EDDIE

サーヴァント ターナー家の子守 シーズン1のEDDIEのレビュー・感想・評価

4.4
悍ましいほどに謎が謎を呼ぶ構成がクセになる。M・ナイト・シャマランらしさが満載な一つ屋根の下の奇妙な物語。シーズン2もすぐ観なきゃ!

いやはやAppleTV+のドラマ、今のところハズレなしですよ。
『ザ・モーニング・ショー』は別格な面白さだったんですが、本作はシャマラン好きにはたまらない内容なんじゃないかなと。

まぁ映画では作品を生み出すたびに賛否両論分かれる監督ではありますが、この『サーヴァント』はヤバいですよ。
エピソードが進むにつれて謎が深まっていくんです。

第1話とシーズン1最終話の第10話は至高の出来です。これらはシャマラン自ら監督しているようですね。
とにかく第1話は作品に惹きつけるのに最高の終わり方だし、最終話はシーズン2観たくなるような仕掛けが絶妙です。

個人的にはヨルゴス・ランティモス監督の『聖なる鹿殺し』を彷彿とさせる作品です。『聖なる〜』が好きな人にはハマりそう。

この作品の巧さは、主要人物3人の視点で描く部分にあります。
あらすじとして、とある事故により赤ん坊の息子を亡くした夫婦は、新生児人形(リボーンドール)をセラピーとして育てていたんですね。
そこで雇ったベビーシッターのリアンがやってきてから奇妙な出来事が巻き起こるという一連の流れです。

まぁ新生児人形ってなんだよって感じなんですけど、第1話の時点では明らかにベビーシッターのリアンが怪しいんです。
だけど、夫婦のドロシーとショーンそれぞれにくわえ、リアンの視点もくわわることで、物語の行方がどこに向かっているのか鑑賞者側はわけがわからなくなります。
この謎が重なっていく模様がクセになり、続きが気になって仕方がなくなります。

というか全話通じて物語のクライマックスに驚く展開が用意されていて、どれだけ予想外の伏線を用意してるんだと。

また音の演出が絶妙に不気味でいいですね。
おそらく“生”をテーマに描いているのですが、生きた赤ん坊を育てることで“生”を確かに感じる瞬間がありながら、夫ショーンの料理家という職業を活かし、作中たくさんの生物が料理されるシーンを見せられます。
本来であれば「美味しそう」と感じるあんな食材やこんな食材が、音の演出と映像の不気味さが重なり、とんでもなく気持ち悪く見えます。

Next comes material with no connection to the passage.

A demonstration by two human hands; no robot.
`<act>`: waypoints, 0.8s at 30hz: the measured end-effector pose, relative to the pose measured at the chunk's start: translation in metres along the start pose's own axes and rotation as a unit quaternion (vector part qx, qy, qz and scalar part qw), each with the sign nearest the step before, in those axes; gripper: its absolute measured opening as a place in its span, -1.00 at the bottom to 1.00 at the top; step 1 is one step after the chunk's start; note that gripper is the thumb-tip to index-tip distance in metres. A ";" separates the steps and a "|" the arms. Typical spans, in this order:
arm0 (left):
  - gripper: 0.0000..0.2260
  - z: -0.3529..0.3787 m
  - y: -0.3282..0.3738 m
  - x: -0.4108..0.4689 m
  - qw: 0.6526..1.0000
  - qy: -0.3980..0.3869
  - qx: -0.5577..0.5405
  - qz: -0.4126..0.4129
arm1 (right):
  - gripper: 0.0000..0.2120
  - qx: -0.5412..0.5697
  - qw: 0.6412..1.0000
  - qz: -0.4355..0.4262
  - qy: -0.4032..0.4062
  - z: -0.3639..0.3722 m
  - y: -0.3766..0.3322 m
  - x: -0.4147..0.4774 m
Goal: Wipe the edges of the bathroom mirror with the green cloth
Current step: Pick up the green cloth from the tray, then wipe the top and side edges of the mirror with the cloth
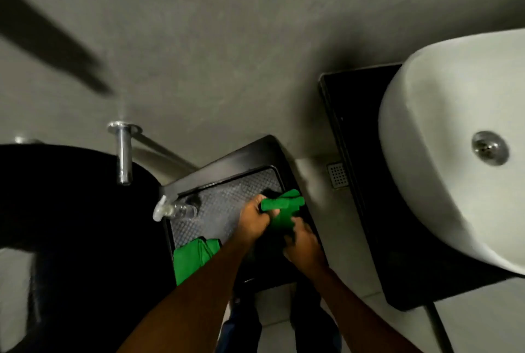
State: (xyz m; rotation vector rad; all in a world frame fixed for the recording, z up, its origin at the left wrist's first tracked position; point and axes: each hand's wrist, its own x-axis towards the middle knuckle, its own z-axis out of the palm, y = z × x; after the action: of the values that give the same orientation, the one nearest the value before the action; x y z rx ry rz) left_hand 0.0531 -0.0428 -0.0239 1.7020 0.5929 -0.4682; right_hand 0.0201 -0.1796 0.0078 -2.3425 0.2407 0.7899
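Both hands grip the crumpled bright green cloth (282, 208) over the black textured tray (224, 202): left hand (254, 220) clenched on its left end, right hand (304, 242) grasping below; its long axis runs up-right.

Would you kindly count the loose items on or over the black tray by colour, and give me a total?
Green: 2, the green cloth held in both the left hand and the right hand, and a second green cloth lying at the near edge of the tray.
Clear: 1, a spray bottle lying on its side.
Total: 3.
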 end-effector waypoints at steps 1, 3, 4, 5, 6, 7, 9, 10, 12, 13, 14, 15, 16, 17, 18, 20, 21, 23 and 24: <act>-0.67 -0.001 0.008 -0.006 1.000 -0.016 -0.010 0.018 | -0.48 0.031 0.998 0.010 0.045 -0.007 -0.008 -0.001; -0.67 -0.011 0.035 -0.016 0.997 -0.054 -0.019 0.051 | -0.35 0.097 0.986 0.005 0.133 -0.025 -0.023 0.000; -0.69 -0.020 0.056 -0.023 0.994 -0.072 -0.021 0.077 | -0.26 0.124 0.977 -0.009 0.175 -0.036 -0.031 0.001; -0.72 -0.028 0.076 -0.028 0.991 -0.085 -0.024 0.098 | -0.22 0.136 0.969 -0.018 0.205 -0.053 -0.048 -0.003; -0.77 -0.035 0.091 -0.030 0.988 -0.089 -0.026 0.121 | -0.26 0.154 0.961 -0.043 0.225 -0.070 -0.063 -0.007; -0.81 -0.045 0.113 -0.034 0.985 -0.092 -0.032 0.143 | -0.41 0.175 0.954 -0.072 0.231 -0.091 -0.082 -0.013; -0.83 -0.062 0.148 -0.045 0.978 -0.085 -0.028 0.190 | -0.90 0.193 0.948 -0.130 0.217 -0.123 -0.113 -0.031; -0.81 -0.067 0.164 -0.050 0.975 -0.075 -0.014 0.210 | -0.95 0.192 0.943 -0.152 0.226 -0.133 -0.125 -0.037; -0.81 -0.079 0.202 -0.057 0.968 -0.047 0.010 0.244 | -0.89 0.205 0.928 -0.164 0.266 -0.155 -0.144 -0.043; -0.83 -0.082 0.223 -0.065 0.965 -0.032 0.021 0.261 | -0.87 0.220 0.922 -0.156 0.278 -0.166 -0.152 -0.048; -0.84 -0.087 0.255 -0.077 0.956 -0.014 0.039 0.292 | -0.86 0.226 0.910 -0.159 0.310 -0.188 -0.166 -0.056; -0.84 -0.089 0.283 -0.086 0.946 -0.006 0.053 0.320 | -0.86 0.231 0.895 -0.166 0.344 -0.207 -0.178 -0.063; -0.84 -0.089 0.310 -0.094 0.934 0.001 0.074 0.348 | -0.86 0.241 0.879 -0.173 0.373 -0.226 -0.189 -0.068; -0.85 -0.088 0.340 -0.107 0.923 0.010 0.091 0.374 | -0.87 0.254 0.859 -0.188 0.402 -0.249 -0.201 -0.073; -0.85 -0.087 0.367 -0.121 0.912 0.020 0.104 0.397 | -0.87 0.262 0.839 -0.205 0.430 -0.271 -0.211 -0.080; -0.76 -0.081 0.419 -0.151 0.880 0.047 0.108 0.461 | -0.86 0.279 0.801 -0.241 0.472 -0.321 -0.233 -0.095; -0.69 -0.077 0.442 -0.165 0.857 0.066 0.113 0.498 | -0.85 0.285 0.784 -0.258 0.488 -0.345 -0.242 -0.101; -0.60 -0.070 0.483 -0.191 0.791 0.121 0.155 0.579 | -0.84 0.278 0.759 -0.289 0.513 -0.391 -0.261 -0.120; -0.56 -0.064 0.503 -0.205 0.748 0.155 0.193 0.616 | -0.85 0.266 0.752 -0.300 0.523 -0.415 -0.270 -0.131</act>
State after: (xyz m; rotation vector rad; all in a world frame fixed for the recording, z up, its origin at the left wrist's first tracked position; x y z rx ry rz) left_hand 0.2002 -0.0860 0.5014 2.1657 -0.5268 0.7154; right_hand 0.2097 -0.2369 0.4800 -1.8444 0.1204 -0.8650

ひとまず本作きっかけでしばらくウナギやフグは喉を通りそうにありません。

またキャストも決してスターどころを起用しているわけではないんですが、映画好きのツボをついてくるキャスティングがたまりません。
主人公の1人妻のドロシー役はローレン・アンブローズという方であまり存じ上げないんですが、夫ショーン役は『ファンタスティック・フォー』や『キングコング:髑髏島の巨神』に出演のトビー・ケベルが演じます。
リアン役のネル・タイガー・フリーは『ゲーム・オブ・スローンズ』に出演していたそう。イギリス出身の美人ですが、何を考えているのかわからない不気味さと謎を纏った雰囲気作りはとても上手かったです。

ドロシーの弟ジュリアン役はなんと『ハリーポッター』シリーズのロン役でお馴染みのルパート・グリント!
こんなに深みある演技ができるようになったなんて…。個人的に本作では特に存在感を放っています。
ショーンのアシスタントのシェフ、トビー役はトムホ版『スパイダーマン』シリーズでフラッシュ役のトニー・レヴォロリです。『スパイダーマン』とは全く異なる役柄で結構重要な役回りでもあります。

ほかにも謎を呼ぶ不気味な登場人物がいるわけですが、これ以上書くと止まらなくなりそうなのでこのあたりで止めておきます。

1話あたり30分程度と見やすいのもポイントです。一気見しようと思えば全然いける良作。